_YOUR INSTRUCTIONS_
A faithful copy of the data is the goal; set it down exactly, without the images.

BEGIN SUPPLIED INFORMATION

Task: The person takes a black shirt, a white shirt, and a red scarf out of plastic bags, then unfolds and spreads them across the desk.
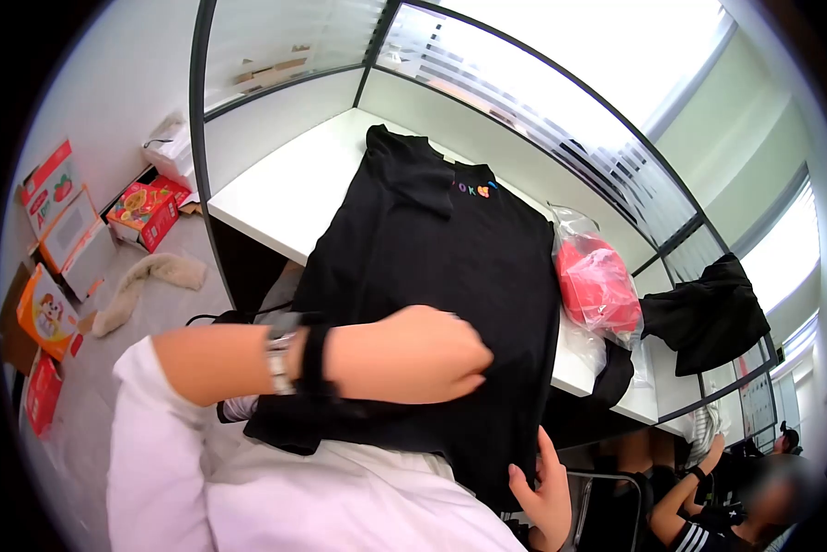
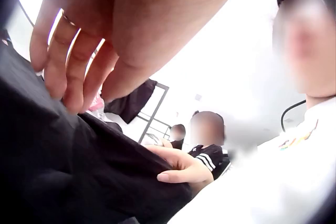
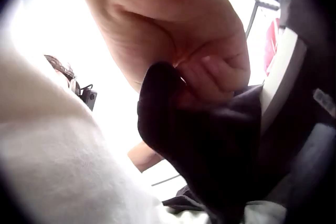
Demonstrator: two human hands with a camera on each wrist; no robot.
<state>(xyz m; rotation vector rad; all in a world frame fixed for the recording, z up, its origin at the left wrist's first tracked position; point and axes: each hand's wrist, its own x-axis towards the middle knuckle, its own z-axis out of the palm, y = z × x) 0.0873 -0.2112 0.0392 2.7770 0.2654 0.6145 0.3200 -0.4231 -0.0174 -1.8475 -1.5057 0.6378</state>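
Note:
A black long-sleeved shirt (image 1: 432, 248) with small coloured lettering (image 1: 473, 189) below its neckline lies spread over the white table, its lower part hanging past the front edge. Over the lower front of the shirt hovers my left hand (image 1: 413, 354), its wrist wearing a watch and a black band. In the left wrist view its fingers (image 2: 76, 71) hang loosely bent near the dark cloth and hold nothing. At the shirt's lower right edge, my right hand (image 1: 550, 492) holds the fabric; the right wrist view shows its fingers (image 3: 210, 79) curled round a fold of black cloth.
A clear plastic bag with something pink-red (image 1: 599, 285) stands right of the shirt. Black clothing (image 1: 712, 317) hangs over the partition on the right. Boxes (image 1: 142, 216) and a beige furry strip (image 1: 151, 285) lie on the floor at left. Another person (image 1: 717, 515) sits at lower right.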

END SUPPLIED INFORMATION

_THE COMPLETED TASK_
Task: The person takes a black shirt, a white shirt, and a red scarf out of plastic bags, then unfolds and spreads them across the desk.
Demonstrator: two human hands with a camera on each wrist; no robot.
<state>(xyz m; rotation vector rad; all in a world frame fixed for the recording, z up, its origin at the left wrist's first tracked position; point and axes: each hand's wrist, its own x-axis towards the middle knuckle, its own z-axis out of the palm, y = z × x) 0.0873 -0.2112 0.0392 2.7770 0.2654 0.6145 0.3200 -0.4231 -0.0174 -1.8475 -1.5057 0.6378</state>
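Note:
A black long-sleeved shirt (image 1: 432, 248) with small coloured lettering (image 1: 473, 189) below its neckline lies spread over the white table, its lower part hanging past the front edge. Over the lower front of the shirt hovers my left hand (image 1: 413, 354), its wrist wearing a watch and a black band. In the left wrist view its fingers (image 2: 76, 71) hang loosely bent near the dark cloth and hold nothing. At the shirt's lower right edge, my right hand (image 1: 550, 492) holds the fabric; the right wrist view shows its fingers (image 3: 210, 79) curled round a fold of black cloth.
A clear plastic bag with something pink-red (image 1: 599, 285) stands right of the shirt. Black clothing (image 1: 712, 317) hangs over the partition on the right. Boxes (image 1: 142, 216) and a beige furry strip (image 1: 151, 285) lie on the floor at left. Another person (image 1: 717, 515) sits at lower right.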

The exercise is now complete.